Scheduling jobs

Overview

Teaching: 35 min
Exercises: 5 min
Topics
  • What is a scheduler and why are they used?

  • How do we submit a job on an HPC cluster?

Objectives
  • Submit a job and have it completed successfully.

  • Understand how to make resource requests.

  • Submit an interactive job.

  • Learn the most frequently used SLURM commands

When you are using your own computer and you execute calculations, you are responsible of not overloading the machine with more workload that the machine can actually process efficiently. If you have just one computer, you monitor the load of the machine and decide if the computer can execute more jobs. In the case of several machines, you need to log in individually on each machine, submit the jobs and monitor those machines from time to time.

You can easily realize that working this way is pretty inefficient. What if the job finishes during the night? What if you have multiple cores but your jobs can only use one? How to control several machines efficiently?. These and several other conditions are addressed by using a Resource Manager also known as Batch System or Queue System.

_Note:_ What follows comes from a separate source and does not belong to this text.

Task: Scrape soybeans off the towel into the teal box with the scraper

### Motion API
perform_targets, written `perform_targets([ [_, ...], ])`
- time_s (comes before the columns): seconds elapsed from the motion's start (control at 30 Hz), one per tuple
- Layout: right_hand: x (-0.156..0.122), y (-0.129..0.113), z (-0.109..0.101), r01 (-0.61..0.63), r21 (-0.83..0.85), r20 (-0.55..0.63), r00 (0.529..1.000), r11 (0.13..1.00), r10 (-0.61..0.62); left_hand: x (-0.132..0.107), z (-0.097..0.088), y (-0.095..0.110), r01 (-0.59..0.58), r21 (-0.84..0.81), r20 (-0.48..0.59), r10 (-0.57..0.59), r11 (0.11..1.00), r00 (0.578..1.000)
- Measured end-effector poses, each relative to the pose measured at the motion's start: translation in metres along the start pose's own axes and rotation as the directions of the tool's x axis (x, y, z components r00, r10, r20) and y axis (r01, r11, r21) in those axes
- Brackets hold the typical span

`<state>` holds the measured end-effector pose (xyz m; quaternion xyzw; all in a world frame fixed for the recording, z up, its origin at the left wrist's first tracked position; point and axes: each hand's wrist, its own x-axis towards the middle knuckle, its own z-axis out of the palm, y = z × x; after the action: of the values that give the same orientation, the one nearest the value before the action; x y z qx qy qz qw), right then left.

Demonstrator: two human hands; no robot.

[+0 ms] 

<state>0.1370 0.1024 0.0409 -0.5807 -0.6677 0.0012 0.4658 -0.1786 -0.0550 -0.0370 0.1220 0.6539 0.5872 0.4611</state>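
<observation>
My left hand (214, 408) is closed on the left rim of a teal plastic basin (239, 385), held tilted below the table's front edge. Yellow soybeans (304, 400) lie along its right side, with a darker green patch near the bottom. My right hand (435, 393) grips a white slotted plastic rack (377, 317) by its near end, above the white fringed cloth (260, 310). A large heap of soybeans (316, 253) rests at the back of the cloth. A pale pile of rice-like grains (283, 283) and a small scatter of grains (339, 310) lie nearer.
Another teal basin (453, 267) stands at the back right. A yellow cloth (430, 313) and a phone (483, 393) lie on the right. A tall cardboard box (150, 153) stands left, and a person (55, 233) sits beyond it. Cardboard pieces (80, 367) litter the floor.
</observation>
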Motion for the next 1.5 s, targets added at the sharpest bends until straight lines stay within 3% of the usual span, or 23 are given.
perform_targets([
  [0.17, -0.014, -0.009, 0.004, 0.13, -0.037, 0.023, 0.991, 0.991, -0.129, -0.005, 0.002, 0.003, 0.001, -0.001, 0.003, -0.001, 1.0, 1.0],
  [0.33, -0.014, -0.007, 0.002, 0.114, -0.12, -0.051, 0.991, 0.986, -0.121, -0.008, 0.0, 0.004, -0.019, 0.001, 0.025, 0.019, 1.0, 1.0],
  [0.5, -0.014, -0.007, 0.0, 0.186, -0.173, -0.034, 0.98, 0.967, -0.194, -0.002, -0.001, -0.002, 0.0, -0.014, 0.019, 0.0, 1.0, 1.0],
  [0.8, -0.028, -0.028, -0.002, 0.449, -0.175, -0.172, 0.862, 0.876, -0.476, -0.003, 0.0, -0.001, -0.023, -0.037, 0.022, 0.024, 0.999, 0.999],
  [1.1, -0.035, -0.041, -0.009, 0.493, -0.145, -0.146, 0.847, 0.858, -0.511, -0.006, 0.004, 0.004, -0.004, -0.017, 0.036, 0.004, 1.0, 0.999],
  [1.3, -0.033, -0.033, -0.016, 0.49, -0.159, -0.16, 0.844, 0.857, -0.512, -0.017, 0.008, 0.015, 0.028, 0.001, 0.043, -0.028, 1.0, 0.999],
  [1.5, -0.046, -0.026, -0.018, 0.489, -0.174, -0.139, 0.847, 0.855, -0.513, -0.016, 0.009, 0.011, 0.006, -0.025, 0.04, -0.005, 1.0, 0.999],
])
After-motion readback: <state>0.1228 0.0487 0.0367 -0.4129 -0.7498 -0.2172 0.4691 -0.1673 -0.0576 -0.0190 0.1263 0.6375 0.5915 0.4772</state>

An HPC system such as Thorny Flat or Dolly Sods has tenths nodes and more than 100 users. How do we decide who gets what and when? How do we ensure that a task is run with the resources it needs? This job is handled by a special piece of software called the scheduler. On an HPC system, the scheduler manages which jobs run where and when.

Why do supercomputers use queueing?

The scheduler used on our clusters is SLURM. SLURM is not the only resource manager or scheduler for HPC systems. There are other software packages that offer similar functionality. The exact syntax might change, but the concepts remain the same.

A Resource Manager takes care of receiving job submissions and executes those jobs when resources are available providing the most efficient conditions for the jobs. On the other side, a Job Scheduler is in charge of associating jobs with the appropriated resources and trying to maximize and objective function such as total utilization constrained by priorities and the best balance between the resources requested and resources available. As SLURM is taking the dual role of Resource Manager and Scheduler we say that SLURM is a Workload Manager a term that better embraces the multiple roles taken by this software package.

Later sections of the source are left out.